Os dados de 2025 traçam um cenário preocupante da violência contra a mulher no Acre. Entre janeiro e novembro, 13 mulheres foram vítimas de feminicídio no estado, segundo informações do Painel de Monitoramento do Ministério Público do Acre (MPAC). O levantamento revela que a faixa etária mais atingida é a de 40 a 44 anos.
De acordo com os números, três das vítimas estavam nessa faixa etária, o que corresponde a 23% do total de casos registrados no período. Em seguida aparecem adolescentes de 15 a 19 anos e mulheres entre 25 a 29 e 35 a 39 anos, com dois registros cada. O perfil racial das vítimas mostra predominância de mulheres pardas, que representam 84,62% dos casos. Mulheres brancas e pretas aparecem com um caso cada.
A distribuição geográfica indica que a maioria dos feminicídios ocorreu fora da capital. Dos 13 registros, 10 aconteceram em municípios do interior, o equivalente a 76,92% dos casos, enquanto Rio Branco concentrou três ocorrências. Entre os municípios com maior número de registros estão Rio Branco, Cruzeiro do Sul e Tarauacá. Também houve casos isolados em Bujari, Capixaba, Feijó, Mâncio Lima, Porto Acre e Senador Guiomard.
Outro aspecto que chama atenção é a incidência nas áreas de fronteira. Mais da metade das mortes, 53,85%, ocorreu na faixa de fronteira, enquanto 46,15% foram registradas na linha de fronteira, regiões que historicamente apresentam maior vulnerabilidade social e índices elevados de violência.

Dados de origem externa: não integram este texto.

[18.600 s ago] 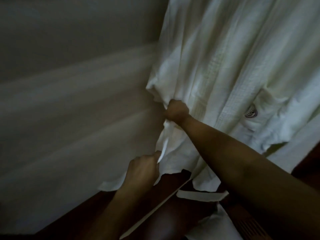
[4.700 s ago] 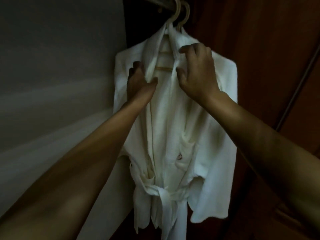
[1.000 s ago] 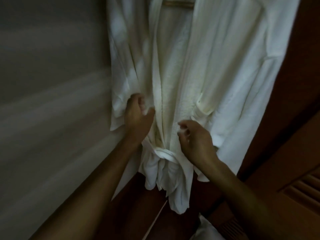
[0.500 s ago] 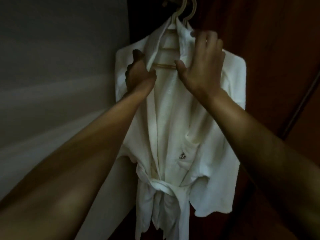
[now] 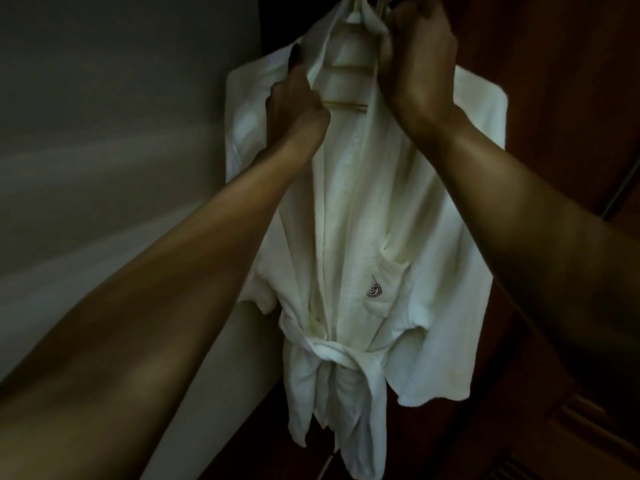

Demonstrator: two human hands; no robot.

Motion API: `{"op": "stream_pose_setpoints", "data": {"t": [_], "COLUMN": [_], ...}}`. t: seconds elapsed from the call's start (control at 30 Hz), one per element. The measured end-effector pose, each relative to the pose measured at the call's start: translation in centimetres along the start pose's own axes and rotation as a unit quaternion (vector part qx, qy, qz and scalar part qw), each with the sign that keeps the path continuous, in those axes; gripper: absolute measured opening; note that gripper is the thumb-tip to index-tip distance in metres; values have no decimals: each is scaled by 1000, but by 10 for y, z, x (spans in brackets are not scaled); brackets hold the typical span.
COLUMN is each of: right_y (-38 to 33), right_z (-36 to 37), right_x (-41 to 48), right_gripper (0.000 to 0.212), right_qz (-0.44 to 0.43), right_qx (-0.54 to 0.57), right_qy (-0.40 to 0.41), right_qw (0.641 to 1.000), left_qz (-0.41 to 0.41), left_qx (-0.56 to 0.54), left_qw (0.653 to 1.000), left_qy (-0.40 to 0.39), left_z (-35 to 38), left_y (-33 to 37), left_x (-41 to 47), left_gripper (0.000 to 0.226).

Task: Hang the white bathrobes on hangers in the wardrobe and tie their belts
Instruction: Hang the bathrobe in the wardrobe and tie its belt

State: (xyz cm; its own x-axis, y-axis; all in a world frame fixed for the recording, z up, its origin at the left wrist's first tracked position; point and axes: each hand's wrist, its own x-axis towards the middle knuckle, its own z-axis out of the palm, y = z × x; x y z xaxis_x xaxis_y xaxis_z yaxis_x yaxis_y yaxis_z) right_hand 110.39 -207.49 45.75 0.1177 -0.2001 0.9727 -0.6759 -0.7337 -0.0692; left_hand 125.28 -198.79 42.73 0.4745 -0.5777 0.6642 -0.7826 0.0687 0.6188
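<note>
Pinching the bathrobe (image 5: 349, 202) lapels are left hand (image 5: 294, 102) and right hand (image 5: 420, 64) fingers (image 5: 297, 60); emblem (image 5: 374, 291) unreadable.

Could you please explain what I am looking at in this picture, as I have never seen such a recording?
There is no machine here: a person wears a camera on the head, looking forward and down, so the two bare arms are their own. The left hand grips the lapel of a white bathrobe, and the right hand has its fingers curled on the collar at the top. The bathrobe hangs on a wooden hanger, whose bar shows in the open neck. Its belt is already tied at the waist. A grey wall is to the left and dark wood panelling to the right.
</note>
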Motion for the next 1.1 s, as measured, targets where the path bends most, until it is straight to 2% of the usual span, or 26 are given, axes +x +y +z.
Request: {"op": "stream_pose_setpoints", "data": {"t": [0.13, 0.27, 0.4, 0.47, 0.53, 0.6, 0.67, 0.73, 0.83, 0.87, 0.9, 0.97, 1.0, 1.03, 1.1], "right_y": [-6, -10, -17, -23, -26, -27, -29, -33, -33, -32, -31, -31, -30, -30, -22], "right_z": [5, 11, -14, -27, -35, -42, -46, -49, -49, -47, -44, -37, -34, -30, -20], "right_x": [16, 17, -20, -68, -138, -217, -293, -354, -424, -440, -453, -467, -469, -469, -472], "right_gripper": [31, 31, 26, 23, 23, 18, 17, 21, 20, 29, 48, 78, 81, 76, 46], "right_qz": [-1, 4, 31, 55, 123, 180, 208, 230, 228, 239, 240, 233, 231, 228, 217], "right_qx": [65, 43, 100, 124, 133, 164, 195, 180, 149, 117, 68, -26, -47, -60, -52], "right_qy": [-1, 4, 14, -8, -102, -199, -247, -275, -350, -400, -443, -472, -472, -469, -456], "right_qw": [998, 999, 994, 991, 978, 949, 926, 916, 896, 877, 861, 850, 850, 851, 862], "left_qz": [24, 90, 91, 32, -58, -155, -235, -294, -325, -325, -321, -330, -337, -344, -355], "left_qx": [-41, 42, -44, -91, -111, -86, -55, -10, 54, 37, 14, -21, -26, -39, -62], "left_qw": [998, 994, 992, 993, 991, 983, 966, 938, 892, 883, 878, 872, 869, 868, 871], "left_qy": [-33, -46, -82, -71, -41, -47, -92, -185, -309, -337, -355, -361, -360, -355, -335], "left_z": [7, 16, 16, 13, 18, 33, 50, 64, 80, 87, 93, 105, 109, 112, 114], "left_y": [17, 15, -17, -39, -72, -118, -167, -209, -264, -277, -285, -286, -280, -274, -269], "left_x": [-1, -6, -26, -59, -105, -155, -204, -247, -291, -299, -303, -302, -299, -296, -293], "left_gripper": [56, 56, 69, 65, 36, 6, 13, 17, 21, 27, 40, 59, 59, 56, 44]}}
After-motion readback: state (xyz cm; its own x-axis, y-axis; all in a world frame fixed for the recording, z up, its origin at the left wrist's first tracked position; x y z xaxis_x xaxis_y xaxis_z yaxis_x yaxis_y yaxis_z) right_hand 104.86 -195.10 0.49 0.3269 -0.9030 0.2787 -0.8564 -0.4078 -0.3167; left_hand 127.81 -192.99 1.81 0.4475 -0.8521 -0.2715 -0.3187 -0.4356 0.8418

A análise do período das ocorrências mostra que a noite é o horário mais perigoso, concentrando cinco feminicídios, o que representa 38,46% do total. A manhã aparece em seguida, com quatro casos, e a madrugada soma três registros. Apenas uma morte ocorreu durante a tarde.
Quanto aos dias da semana, as quartas e sextas-feiras lideram as estatísticas, mas os dados também apontam números expressivos aos domingos, sábados e terças-feiras, indicando que a violência contra a mulher ocorre de forma recorrente, sem se restringir a um dia específico.